Would you please restate all of the data exactly?

START DATASET SECTION

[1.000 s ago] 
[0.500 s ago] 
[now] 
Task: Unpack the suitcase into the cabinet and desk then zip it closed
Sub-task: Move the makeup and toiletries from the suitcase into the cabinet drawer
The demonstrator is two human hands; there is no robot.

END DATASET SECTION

ANSWER SECTION:
[1.000 s ago] 
[0.500 s ago] 
[now] 
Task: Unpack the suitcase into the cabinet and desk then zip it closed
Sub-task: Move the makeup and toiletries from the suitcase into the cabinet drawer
The demonstrator is two human hands; there is no robot.

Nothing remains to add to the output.